After nearly ten years, Planned Parenthood has officially returned to El Paso and West Texas. The announcement made earlier this month has several UTEP students excited while some are surprised.

El Paso was one of the largest cities in the United States without a clinic from the national non-profit organization.

Planned Parenthood of Greater Texas, which runs 22 other locations in the state, is using more than $10 million of donations to fund the clinic, according to a recent article from Texas Monthly.

According to Planned Parenthood’s website, the organization which has been around for over 100 years, “delivers vital reproductive health care, sex education, and information to millions of women, men and young people worldwide.”

“I think it’s fantastic,” said Nicole Mata, a senior political science major. “Texas is currently seeing and listening to progressive ideas.”

However, others oppose the idea of clinic reopening.

“I thought the recent announcement of the opening of Planned Parenthood in El Paso was very unexpected and surprising,” said Oscar Sanchez, the president of the UTEP College Republicans. “I think most of the pro-life community was caught off guard especially since an abortion clinic, Reproductive Services has closed down last month.”

Reproductive Services, formerly one of El Paso’s few abortion clinics, closed in late September.
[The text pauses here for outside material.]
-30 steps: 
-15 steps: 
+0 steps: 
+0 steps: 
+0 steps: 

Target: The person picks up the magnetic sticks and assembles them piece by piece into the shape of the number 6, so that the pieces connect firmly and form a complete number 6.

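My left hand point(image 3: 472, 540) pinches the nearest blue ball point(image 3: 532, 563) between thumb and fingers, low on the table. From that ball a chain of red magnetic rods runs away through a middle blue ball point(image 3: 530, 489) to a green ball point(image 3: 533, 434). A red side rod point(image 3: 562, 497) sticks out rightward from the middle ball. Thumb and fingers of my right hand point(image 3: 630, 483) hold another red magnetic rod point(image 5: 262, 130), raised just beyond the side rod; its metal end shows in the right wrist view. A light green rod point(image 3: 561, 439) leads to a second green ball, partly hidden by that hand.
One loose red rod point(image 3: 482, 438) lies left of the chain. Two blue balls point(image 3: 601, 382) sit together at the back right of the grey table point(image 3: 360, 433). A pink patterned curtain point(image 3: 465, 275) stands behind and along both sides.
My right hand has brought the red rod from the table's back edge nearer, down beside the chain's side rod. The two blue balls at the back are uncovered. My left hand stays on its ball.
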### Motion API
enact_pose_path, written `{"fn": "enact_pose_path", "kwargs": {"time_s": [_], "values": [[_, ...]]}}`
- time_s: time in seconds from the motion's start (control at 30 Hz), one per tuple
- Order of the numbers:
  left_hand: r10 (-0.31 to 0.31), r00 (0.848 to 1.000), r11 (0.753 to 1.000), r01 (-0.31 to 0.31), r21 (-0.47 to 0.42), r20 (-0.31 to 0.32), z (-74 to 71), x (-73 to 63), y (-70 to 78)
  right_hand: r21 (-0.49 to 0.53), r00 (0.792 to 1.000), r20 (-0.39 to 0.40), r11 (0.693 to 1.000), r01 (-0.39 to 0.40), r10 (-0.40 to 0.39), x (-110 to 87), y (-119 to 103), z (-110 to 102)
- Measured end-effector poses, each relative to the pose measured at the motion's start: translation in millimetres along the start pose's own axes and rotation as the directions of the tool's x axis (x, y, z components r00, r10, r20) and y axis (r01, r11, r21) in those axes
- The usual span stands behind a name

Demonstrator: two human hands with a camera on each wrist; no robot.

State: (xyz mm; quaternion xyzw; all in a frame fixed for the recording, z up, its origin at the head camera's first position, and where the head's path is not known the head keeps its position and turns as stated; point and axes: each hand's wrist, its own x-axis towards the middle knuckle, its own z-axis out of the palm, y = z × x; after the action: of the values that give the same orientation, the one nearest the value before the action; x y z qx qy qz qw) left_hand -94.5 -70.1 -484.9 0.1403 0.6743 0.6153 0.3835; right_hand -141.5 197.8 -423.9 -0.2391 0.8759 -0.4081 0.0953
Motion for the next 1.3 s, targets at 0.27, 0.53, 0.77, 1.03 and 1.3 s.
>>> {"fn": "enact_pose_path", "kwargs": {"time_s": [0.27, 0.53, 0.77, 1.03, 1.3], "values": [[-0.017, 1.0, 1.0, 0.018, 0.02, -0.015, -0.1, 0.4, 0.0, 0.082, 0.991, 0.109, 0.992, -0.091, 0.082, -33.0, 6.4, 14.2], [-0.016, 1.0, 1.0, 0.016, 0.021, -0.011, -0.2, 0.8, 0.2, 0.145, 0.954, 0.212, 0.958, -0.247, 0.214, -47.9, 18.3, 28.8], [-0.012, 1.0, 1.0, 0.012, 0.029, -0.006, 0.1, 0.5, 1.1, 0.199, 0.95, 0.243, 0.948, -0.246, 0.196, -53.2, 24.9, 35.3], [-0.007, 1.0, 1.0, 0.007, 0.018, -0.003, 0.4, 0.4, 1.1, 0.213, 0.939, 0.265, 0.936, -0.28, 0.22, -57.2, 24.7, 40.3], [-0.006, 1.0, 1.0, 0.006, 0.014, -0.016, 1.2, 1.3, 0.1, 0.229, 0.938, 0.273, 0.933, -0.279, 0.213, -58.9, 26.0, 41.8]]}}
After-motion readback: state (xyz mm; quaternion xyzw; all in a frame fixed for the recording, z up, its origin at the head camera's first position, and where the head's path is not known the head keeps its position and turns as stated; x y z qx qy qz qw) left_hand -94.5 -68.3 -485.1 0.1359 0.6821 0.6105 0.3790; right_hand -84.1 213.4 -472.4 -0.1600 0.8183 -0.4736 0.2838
Planned Parenthood replaced Reproductive Services and is operating from the old facility.

In 2009, Planned Parenthood of El Paso closed two years before the state of Texas barred money from a Medicaid program that funds family services from going to clinics that provide abortions, according to Texas Monthly.

“(When Planned Parenthood left) there was a significant number of El Pasoans —women and men including youth — that were left with limited access to basic sexual and reproductive health care needs that created additional demands,” said Dr. Eva Moya, associate professor in social work.

Dr. Moya has done extensive research on reproductive health in the border area. After surveying people in the El Paso area, many of the 35,000 men and women who were receiving clinical sexual and reproductive health services “were unable to access affordable services,” according to her book “Salud, Genero y Empoderamiento,” Heath, Gender and Empowerment.

“It put pressure into the existing programs which are free that offer those services, so our community was at a loss, in my opinion, when they closed. It was very obvious in our research that there are misconceptions we continue to shortchange.”

Hilltop Women’s Reproductive Center is currently the only for-profit abortion clinic in El Paso. Women’s Reproductive Clinic in Sunland Park, New Mexico is also still running.

Dr. Moya believes the clinic will benefit the UTEP and El Paso community because the area needs more health care providers and services.

Mata agrees especially with the announcement that the university would be closing the Pharmacy at the Student Health and Wellness Center at the end of the year.

“UTEP has shown where it stands as far as the health of its students. I know many women on campus who would fill their prescriptions specifically contraceptives there at a much lower cost than other places.”  Mata said. “Women who cannot afford to go to a doctor as often as recommended must make it a point to educate themselves on (Planned Parenthood) and seeing it as a positive resource for the community but specifically students who for many this is the first time they are independently in charge of their own health decisions.”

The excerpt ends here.